(WORK TASK)
Set down each line of the material that follows, exactly, with no pictures.

(EXERCISE DATA)

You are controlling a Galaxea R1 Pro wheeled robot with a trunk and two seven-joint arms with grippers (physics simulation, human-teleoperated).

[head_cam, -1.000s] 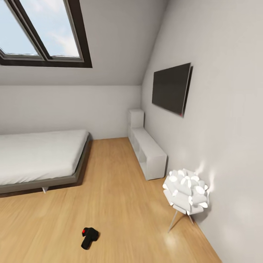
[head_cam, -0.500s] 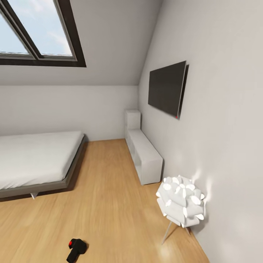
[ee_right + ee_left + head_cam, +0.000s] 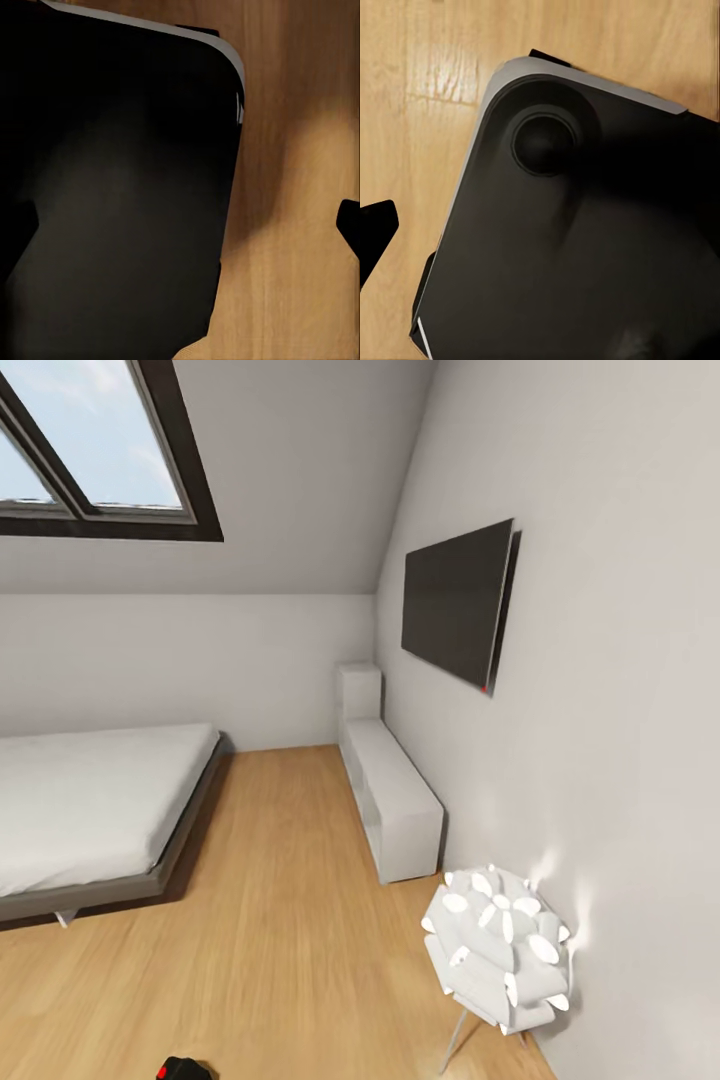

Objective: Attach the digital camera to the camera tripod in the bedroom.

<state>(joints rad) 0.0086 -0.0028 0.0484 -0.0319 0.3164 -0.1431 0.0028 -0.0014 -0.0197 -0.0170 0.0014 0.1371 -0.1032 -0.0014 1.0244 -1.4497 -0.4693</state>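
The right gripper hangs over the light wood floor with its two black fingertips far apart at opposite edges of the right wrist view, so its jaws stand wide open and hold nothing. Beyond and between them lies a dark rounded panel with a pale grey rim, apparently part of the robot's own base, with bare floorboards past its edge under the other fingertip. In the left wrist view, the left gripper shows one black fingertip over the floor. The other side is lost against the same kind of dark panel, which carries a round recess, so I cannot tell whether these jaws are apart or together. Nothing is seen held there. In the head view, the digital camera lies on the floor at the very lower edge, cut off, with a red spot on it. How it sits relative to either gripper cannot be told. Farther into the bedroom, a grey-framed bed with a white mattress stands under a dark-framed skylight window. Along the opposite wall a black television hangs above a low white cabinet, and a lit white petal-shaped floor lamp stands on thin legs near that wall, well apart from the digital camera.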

(FINAL ANSWER)
You are controlling a Galaxea R1 Pro wheeled robot with a trunk and two seven-joint arms with grippers (physics simulation, human-teleoperated).

[head_cam, -1.000s] 
[head_cam, -0.500s] 
[ee_right + ee_left + head_cam, +0.000s] 

Objective: Attach the digital camera to the camera tripod in the bedroom.

<state>(joints rad) 0.0086 -0.0028 0.0484 -0.0319 0.3164 -0.1431 0.0028 -0.0014 -0.0197 -0.0170 0.0014 0.1371 -0.1032 -0.0014 1.0244 -1.4497 -0.4693</state>
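The right gripper hangs over the light wood floor with its two black fingertips far apart at opposite edges of the right wrist view, so its jaws stand wide open and hold nothing. Beyond and between them lies a dark rounded panel with a pale grey rim, apparently part of the robot's own base, with bare floorboards past its edge under the other fingertip. In the left wrist view, the left gripper shows one black fingertip over the floor. The other side is lost against the same kind of dark panel, which carries a round recess, so I cannot tell whether these jaws are apart or together. Nothing is seen held there. In the head view, the digital camera lies on the floor at the very lower edge, cut off, with a red spot on it. How it sits relative to either gripper cannot be told. Farther into the bedroom, a grey-framed bed with a white mattress stands under a dark-framed skylight window. Along the opposite wall a black television hangs above a low white cabinet, and a lit white petal-shaped floor lamp stands on thin legs near that wall, well apart from the digital camera.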

That completes the answer to the exercise.